Suppose I have a table with three columns: dt
, id
and value
.
df_tmp = spark.createDataFrame([('2023-01-01', 1001, 5),
('2023-01-15', 1001, 3),
('2023-02-10', 1001, 1),
('2023-02-20', 1001, 2),
('2023-01-02', 1002, 7),
('2023-01-02', 1002, 6),
('2023-01-03', 1002, 1)],
["date", "id", "value"])
df.show()
# +----------+----+-----+
# | date| id|value|
# +----------+----+-----+
# |2023-01-01|1001| 5|
# |2023-01-15|1001| 3|
# |2023-02-10|1001| 1|
# |2023-02-20|1001| 2|
# |2023-01-02|1002| 7|
# |2023-01-02|1002| 6|
# |2023-01-03|1002| 1|
# +----------+----+-----+
I would like to compute the 30-day rolling sum of value
grouped by id
for every date
, and additionally, a number of distinct dates that the id
was seen.
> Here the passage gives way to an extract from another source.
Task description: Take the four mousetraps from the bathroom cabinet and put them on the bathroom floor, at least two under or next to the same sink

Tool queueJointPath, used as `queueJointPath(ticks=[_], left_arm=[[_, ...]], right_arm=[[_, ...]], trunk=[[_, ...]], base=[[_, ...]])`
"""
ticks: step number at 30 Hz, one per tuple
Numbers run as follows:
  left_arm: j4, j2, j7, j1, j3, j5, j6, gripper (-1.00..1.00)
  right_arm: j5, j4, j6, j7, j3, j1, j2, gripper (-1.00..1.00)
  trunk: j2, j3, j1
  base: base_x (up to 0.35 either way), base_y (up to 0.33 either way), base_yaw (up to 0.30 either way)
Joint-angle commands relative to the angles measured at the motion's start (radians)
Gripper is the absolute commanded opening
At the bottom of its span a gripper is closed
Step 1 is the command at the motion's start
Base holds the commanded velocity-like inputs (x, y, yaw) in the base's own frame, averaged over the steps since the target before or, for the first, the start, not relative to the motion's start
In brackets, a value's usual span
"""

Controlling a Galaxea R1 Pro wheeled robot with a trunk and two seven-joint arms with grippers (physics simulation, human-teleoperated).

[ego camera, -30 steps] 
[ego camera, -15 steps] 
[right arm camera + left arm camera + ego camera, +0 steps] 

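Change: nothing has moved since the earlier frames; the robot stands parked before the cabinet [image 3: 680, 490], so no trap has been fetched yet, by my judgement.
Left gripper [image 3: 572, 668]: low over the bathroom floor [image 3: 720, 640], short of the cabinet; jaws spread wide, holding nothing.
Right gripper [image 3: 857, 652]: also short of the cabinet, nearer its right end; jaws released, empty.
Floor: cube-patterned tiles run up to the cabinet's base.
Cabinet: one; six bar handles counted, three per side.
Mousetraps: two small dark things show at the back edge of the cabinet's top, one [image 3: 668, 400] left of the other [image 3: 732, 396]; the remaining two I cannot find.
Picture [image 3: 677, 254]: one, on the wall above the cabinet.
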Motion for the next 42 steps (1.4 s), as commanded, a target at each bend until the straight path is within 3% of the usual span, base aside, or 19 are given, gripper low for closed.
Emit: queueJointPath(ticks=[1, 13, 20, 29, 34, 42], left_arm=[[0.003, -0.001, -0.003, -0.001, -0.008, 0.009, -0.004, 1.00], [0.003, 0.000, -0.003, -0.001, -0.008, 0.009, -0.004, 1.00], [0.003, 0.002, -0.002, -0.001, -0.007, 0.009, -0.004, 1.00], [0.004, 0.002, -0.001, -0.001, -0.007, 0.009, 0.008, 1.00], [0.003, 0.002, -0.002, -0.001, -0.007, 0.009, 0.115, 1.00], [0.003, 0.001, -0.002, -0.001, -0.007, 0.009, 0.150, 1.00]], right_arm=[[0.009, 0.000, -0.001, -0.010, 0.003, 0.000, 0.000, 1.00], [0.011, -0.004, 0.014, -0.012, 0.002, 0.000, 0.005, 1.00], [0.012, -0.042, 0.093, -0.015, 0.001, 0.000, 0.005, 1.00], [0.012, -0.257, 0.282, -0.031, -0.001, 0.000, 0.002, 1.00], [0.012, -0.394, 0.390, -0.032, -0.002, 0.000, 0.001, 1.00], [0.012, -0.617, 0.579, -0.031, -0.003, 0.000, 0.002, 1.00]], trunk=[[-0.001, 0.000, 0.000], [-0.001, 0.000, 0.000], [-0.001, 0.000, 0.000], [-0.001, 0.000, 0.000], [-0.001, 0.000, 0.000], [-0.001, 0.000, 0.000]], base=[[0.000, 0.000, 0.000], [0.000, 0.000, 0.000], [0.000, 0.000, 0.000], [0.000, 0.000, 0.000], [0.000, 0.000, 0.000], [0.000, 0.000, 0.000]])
Something that would look like this:
+----------+----+-----+----------------+-------------------------+
| date| id|value|30_day_value_sum|days_seen_in_past_30_days|
+----------+----+-----+----------------+-------------------------+
|2023-01-01|1001| 5| 0| 0|
|2023-01-15|1001| 3| 0| 1|
|2023-02-10|1001| 1| 3| 1|
|2023-02-20|1001| 2| 1| 2|
|2023-01-02|1002| 7| 0| 0|
|2023-01-02|1002| 6| 7| 1|
|2023-01-03|1002| 1| 13| 2|
+----------+----+-----+----------------+-------------------------+
I suspect one could do it using Window
but am not clear about the explicit details.